Hi there! You’re reading the Bonfire newsletter from Kevan Lee & Shannon Deep. Each week, we highlight brand, marketing, and creative learnings from our experience as in-house marketers turned agency owners who think a lot about creativity, our relationship to work, and how all of that impacts our identities. We’ll also feature insights from our digital community of super smart folks (which you’re welcome to join).
Wishing you a great week!
“If you stand for everything, you stand for nothing.”
This quote has been rattling around in my head recently, as we’ve been working through various client engagements at our Bonfire branding agency and reliving all the values explorations from our recent Bonfire retreat. I’ve got purpose on the brain.
The saying might sound familiar because it is a riff off the famous quote from either Alexander Hamilton or Malcolm X (the Google Gemini attribution is spotty): “If you stand for nothing, you’ll fall for everything.” I’ve been misremembering the quote for years apparently. Although I quite like my version; thank you, Mandela Effect!

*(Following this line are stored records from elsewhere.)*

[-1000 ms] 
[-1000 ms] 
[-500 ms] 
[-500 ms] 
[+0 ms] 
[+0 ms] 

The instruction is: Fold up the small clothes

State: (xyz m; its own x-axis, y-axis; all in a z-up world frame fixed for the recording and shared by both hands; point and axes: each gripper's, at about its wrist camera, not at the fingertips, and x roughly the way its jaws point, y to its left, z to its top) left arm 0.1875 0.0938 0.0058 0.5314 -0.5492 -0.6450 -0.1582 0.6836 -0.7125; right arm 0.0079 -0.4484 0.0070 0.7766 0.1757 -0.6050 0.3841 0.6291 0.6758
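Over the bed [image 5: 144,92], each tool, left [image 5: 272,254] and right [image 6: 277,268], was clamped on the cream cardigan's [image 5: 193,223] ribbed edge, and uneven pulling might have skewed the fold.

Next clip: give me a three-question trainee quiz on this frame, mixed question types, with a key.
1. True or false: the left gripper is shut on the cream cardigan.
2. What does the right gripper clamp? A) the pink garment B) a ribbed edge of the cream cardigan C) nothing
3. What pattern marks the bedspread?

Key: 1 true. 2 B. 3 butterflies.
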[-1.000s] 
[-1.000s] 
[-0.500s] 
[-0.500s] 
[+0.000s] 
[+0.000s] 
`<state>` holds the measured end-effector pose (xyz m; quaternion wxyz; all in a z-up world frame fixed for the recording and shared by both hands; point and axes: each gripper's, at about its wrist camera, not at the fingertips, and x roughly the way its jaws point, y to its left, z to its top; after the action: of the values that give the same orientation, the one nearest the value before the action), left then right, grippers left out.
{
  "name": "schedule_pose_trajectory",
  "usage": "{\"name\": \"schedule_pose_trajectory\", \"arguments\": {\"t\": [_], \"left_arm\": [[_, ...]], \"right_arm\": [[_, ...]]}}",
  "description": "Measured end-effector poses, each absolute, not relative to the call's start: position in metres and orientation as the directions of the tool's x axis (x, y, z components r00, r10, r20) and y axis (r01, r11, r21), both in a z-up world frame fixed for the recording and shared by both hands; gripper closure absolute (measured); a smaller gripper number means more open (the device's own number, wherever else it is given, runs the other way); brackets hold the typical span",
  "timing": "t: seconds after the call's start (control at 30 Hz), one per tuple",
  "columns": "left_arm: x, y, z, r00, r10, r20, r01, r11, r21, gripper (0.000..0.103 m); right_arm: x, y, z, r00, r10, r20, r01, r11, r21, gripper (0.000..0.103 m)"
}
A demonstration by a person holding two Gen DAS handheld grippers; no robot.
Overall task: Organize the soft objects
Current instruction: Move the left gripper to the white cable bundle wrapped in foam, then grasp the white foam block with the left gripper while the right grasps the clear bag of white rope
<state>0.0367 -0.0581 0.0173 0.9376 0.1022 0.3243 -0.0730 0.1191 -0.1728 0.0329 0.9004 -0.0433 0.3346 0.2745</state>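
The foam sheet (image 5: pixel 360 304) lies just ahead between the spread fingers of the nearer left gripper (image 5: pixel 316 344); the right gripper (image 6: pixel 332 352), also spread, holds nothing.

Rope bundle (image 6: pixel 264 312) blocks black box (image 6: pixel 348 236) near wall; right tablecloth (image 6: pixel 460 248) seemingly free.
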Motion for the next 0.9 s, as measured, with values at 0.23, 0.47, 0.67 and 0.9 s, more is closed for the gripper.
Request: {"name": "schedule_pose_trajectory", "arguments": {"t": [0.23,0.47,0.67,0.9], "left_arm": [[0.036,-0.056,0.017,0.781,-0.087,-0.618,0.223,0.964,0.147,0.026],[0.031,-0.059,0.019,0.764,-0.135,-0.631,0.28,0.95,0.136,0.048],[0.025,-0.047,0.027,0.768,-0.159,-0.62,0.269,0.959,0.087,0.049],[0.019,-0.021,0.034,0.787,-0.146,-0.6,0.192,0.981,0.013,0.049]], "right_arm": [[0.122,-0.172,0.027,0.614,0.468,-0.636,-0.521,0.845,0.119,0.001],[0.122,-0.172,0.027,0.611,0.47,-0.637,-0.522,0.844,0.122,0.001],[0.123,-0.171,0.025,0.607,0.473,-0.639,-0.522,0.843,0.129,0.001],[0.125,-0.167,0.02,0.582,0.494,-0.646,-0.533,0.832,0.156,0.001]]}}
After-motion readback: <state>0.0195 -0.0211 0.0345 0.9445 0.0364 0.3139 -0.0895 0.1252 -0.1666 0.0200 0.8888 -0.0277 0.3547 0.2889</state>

In addition to this quote, I’ve also been thinking a lot about inclusion.
And here’s where Pandora’s box cracks open a little.
Is it possible to both be principled about your values and be inclusive?
When does standing for something prevent you from welcoming someone?
This has been relevant for me in past in-house roles as a marketing leader and in our current agency engagements with startup brands because companies love putting inclusion into their values. We love it, too! But we especially want to make sure that we’re all on the same page about what inclusion means, how inclusion works, and what happens when you build a purposeful brand that aspires to be inclusive.
Let’s unpack it further.
Defining inclusion
We’ve found that a lot of times inclusion gets used as a blanket brand value that gives companies an excuse to welcome everyone—all customers, all revenue, all opportunities—without having to be discerning about values alignment.
It’s inclusion-washing, of a sort.
Inclusion wasn’t meant to be a way to avoid hard conversations. Quite the opposite in fact! Here’s a definition of inclusion:
Inclusivity means making sure everyone feels welcome, valued, and respected, no matter who they are or where they come from
Sounds pretty great, tbh. And it sounds like a value that would spark real conversations about who currently doesn’t feel welcome, and why, and what to do about it. This is especially true when we look at inclusion alongside the other elements of DEIB: Diversity, Equity, Inclusion, and Belonging. It paints a complete picture:
We are a community of different people (diversity)
Who benefit from the same resources and opportunities (equity)
And all feel welcomed into the space (inclusion)
And are treated as if we belong here (belonging)
Across DEIB initiatives and within a personal set of values, inclusion feels incredibly proactive. You can actively welcome people into a space—a safe space—where you can shower community love on them.
In the corporate world? Inclusion tends to take on a “we’re for everyone” tint. The definition gets tweaked and expanded, often to include things that inclusion is NOT.
Inclusion is not tolerance.
Tolerance is passive acceptance, like enduring differences, while inclusivity is active and proactive, creating environments where everyone feels welcomed, valued, and has an equal opportunity to participate.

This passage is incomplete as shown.